В это же время я "заболел" филателией. Юрий Николаевич Овсянников, инженер по теплосетям заразил меня этим увлечением - сбором и коллекционированием художественных миниатюр. У нас был создан клуб филателистов, и хотя в это время нам выдавали на руки только семь рублей, при выписке книг и марок деньги нам не лимитировались. В библиотеке был проспект ежегодного книжного обозрения, и я в это время выписывал очень много книг, интересных не только для меня, но и для моих солагерников. Часть книг я продавал и менял, и у меня всегда были наличные деньги, которые я большей частью тратил на приобретение у лагерных филателистов иностранных марок. В результате чего в моей коллекции были представлены марки почти всех стран мира, по крайней мере, Европа была вся. Через филателистический клуб мы выписывали не только советские марки, но и из стран народной демократии. При освобождении коллекцию иностранных марок я продал, вернее сказать - отдал филателисту Лукову, он обещал выслать деньги, но я их так и не получил. А коллекция советских марок сохранилась у меня и по сей день,

Тут же я поступил на курсы пчеловодов и окончил их. Но практически так и не работал. Окончил курсы столяров, уже с присвоением седьмого разряда столяра-краснодеревщика. Занимался изготовлением шкатулок с наклейкой на основу из осины различных картинок и орнаментов из шпона. На одной из них были изображены картины из балета "Лебединое озеро". К сожалению, шкатулку эту присвоил один из надзирателей. На этом же лагпункте я встретился со своими старыми друзьями Авраамом Шифриным, Феликсом Красавиным и Колей Батистиковым. Авраам тоже делал шкатулки, но в основном на сионистские темы, наносил на шпон более толстый слой лака, отчего шкатулки приобретали более темный, древний вид. Он в то время переводил с английского книгу о становлении израильского государства и главы из нее давал мне на прочтение. Книга эта позднее ходила среда евреев и в заключении и на свободе и, по-видимому, в какой-то мере способствовала эмиграции евреев в Израиль. Евреи, по крайней мере, из моего окружения, были более высокого духовного уровня, чем все остальные заключенные, которые чаще всего занимались своими узконациональными вопросами. Я общался с ними больше всего и меня тоже частенько считали евреем. Когда мне это замечали, я отвечал: "Ну, о чем я могу говорить с вами? Они же намного интереснее вас".

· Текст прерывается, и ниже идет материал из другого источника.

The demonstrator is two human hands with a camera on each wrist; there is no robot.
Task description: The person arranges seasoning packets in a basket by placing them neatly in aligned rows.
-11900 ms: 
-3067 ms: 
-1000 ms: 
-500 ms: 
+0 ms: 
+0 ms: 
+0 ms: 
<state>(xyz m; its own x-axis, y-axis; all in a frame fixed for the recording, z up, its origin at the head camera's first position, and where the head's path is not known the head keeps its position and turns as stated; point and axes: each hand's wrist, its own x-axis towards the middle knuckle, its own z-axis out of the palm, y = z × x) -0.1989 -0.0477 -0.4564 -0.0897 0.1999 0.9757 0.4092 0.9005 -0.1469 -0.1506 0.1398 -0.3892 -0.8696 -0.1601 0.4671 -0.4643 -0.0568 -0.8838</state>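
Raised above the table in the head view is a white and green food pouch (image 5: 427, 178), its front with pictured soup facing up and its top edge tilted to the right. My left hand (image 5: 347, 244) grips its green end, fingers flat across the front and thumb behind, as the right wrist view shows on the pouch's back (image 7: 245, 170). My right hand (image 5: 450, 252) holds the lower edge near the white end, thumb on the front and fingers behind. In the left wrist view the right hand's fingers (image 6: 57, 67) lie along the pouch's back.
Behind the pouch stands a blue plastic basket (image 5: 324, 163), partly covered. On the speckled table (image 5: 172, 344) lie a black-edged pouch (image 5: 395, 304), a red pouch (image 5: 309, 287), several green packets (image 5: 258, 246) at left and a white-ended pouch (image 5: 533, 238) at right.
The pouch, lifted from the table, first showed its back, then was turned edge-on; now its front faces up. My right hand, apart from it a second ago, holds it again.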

Мы с Феликсом Красавиным часто вечерами ходили в клуб, где для нас один эстонский пианист исполнял различные классические произведения. Особенно потрясающими для меня были "Фуги" Баха, произведения Вагнера, Чайковского, Берлиоза, Мендельсона, Шопена.

В этот же период я начал выписывать через "Академкнигу" серию переводов ашхабадского академика Смирнова индийского эпоса "Махабхарата", последние книги которого я прочитал уже на свободе. Эти книги открыли для меня новый огромный мир жизни древних индусов. Академик Смирнов сделал неоценимый подарок нам, любителям индийской философии и религии. Особым откровением стала для нас "Бхагават-гита". Эти книги обогатили меня пониманием философских терминов индуизма, что заложило основу моих позднейших увлечений Тантризмом. В рукописных текстах тогда ходили произведения американского йога Рамачараки, и я в это время усиленно занимался практикой асан и пранадмы.

На 07 л/о я пробыл до нового года, а затем как рецидивист был этапирован на 010 особо режимное лаготделение.